→ Task objective
Print exactly the lines of the listing below from the one containing "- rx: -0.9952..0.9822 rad" through the final line, both included, and no pictures.

Top of Given information

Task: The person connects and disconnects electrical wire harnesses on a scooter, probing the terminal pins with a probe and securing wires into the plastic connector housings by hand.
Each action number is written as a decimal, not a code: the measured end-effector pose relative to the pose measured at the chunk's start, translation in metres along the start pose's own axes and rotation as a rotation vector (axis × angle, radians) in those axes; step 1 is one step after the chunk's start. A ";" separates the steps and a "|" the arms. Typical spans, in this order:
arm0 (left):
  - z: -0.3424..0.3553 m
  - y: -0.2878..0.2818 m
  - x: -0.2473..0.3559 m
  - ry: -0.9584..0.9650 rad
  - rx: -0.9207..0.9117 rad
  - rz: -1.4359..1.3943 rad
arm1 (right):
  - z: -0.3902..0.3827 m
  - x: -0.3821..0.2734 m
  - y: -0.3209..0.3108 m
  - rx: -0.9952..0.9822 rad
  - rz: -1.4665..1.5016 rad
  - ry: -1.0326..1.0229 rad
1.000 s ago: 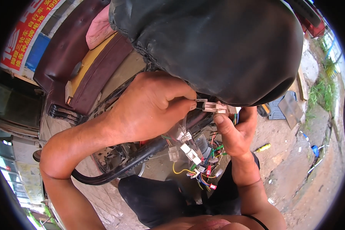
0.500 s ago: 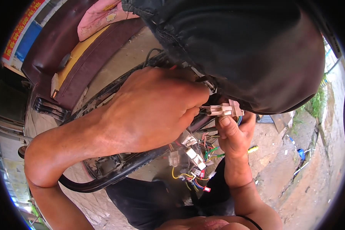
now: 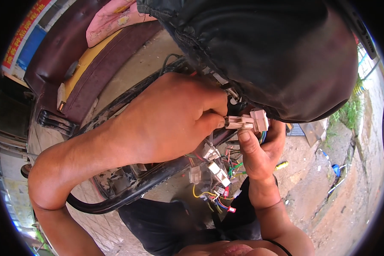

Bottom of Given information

→ Output for this task
  - rx: -0.9952..0.9822 rad
  - rz: -1.4665..1.5016 rad
  - ry: -1.0326..1.0229 rad
1.000 s ago: 
0.500 s ago: 
now: 

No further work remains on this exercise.